I want to be very clear on this: I have from the beginning and do now consider the conspiracy theories about Trig's birth to be nutty nonsense.

If that's true, then why has Lisa Demer been asking questions about Trig's birth? Because we have been amazed by the widespread and enduring quality of these rumors. I finally decided, after watching this go on unabated for months, to let a reporter try to do a story about the "conspiracy theory that would not die" and, possibly, report the facts of Trig's birth thoroughly enough to kill the nonsense once and for all. Lisa Demer started reporting. I don't believe she received any cooperation in her efforts from the parties who, in my judgment, stood to benefit most from the story, namely you and your family. Even so, we reported the matter as thoroughly as we could.

Several weeks ago, when we considered the information Lisa had gathered, we decided we didn't have enough of a story to accomplish what we had hoped.

Palin never responded to Dougherty. No one in the MSM has ever asked her to clear this up by what her former aide called the "simple solution."

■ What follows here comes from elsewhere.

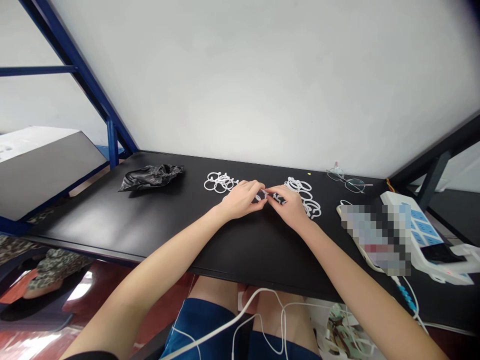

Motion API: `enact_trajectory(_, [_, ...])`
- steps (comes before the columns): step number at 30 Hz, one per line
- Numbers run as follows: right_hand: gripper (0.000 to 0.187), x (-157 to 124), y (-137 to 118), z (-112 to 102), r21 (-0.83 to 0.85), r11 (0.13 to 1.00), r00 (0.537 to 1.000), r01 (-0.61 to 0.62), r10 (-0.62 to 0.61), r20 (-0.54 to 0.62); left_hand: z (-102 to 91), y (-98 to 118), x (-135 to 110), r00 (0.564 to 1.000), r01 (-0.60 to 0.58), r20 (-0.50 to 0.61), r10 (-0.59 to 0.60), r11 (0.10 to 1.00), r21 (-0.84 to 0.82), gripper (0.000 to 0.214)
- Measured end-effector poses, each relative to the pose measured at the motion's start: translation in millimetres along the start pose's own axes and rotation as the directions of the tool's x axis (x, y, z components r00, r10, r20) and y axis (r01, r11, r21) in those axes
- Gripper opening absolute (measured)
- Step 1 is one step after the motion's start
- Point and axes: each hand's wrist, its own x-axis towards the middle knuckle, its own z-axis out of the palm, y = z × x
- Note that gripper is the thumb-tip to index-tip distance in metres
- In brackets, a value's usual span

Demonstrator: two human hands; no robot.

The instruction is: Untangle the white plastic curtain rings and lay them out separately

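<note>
Pinching a white ring (265, 194) from both sides: left hand (243, 199) thumb and fingers on one edge, right hand (288, 204) fingertips on the other. Ring sits between the two grips, mostly hidden, above the black table (168, 220). Left ring pile (224, 180) just past left hand; right ring pile (296, 184) just beside right hand.
</note>
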Motion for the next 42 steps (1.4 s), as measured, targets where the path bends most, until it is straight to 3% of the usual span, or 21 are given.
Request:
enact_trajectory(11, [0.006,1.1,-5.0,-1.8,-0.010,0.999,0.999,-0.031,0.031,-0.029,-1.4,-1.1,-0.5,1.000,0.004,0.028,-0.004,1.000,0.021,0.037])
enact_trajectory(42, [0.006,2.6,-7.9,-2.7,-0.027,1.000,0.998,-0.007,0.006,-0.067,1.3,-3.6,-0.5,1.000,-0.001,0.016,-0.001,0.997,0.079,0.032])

I should be clear there is nothing that new here, and in many ways, the emails support Palin's side of the weird story. What is new is that the rumors that Palin's pregnancy was a hoax were very prevalent long before Trig was born, and long before she emerged as veep nominee, that Palin herself was still trying to convince the world she really was pregnant at seven months, but that her only evidence was going to be stretch marks, which was, according to her closest aide, "not a serious proposal". In the fall campaign, she even claimed that she had already released Trig's birth certificate proving the point. That claim was simply untrue (Odd Lie XXXVI). But bizarre nonetheless.

I have no idea what is true or not here. I merely share Palin's own view that getting the proof of her fifth full pregnancy to a reporter was a good idea in April 2008, and a good idea ever since she hit the national spotlight. She has consistently refused to offer any easily available evidence and no MSM reporter has ever questioned her or asked in a friendly way to resolve this with what had to be stacks of off-the-record medical records. An invasion of privacy? What could be more invasive than inviting a stranger to look at her stretch marks? And so the beat goes on.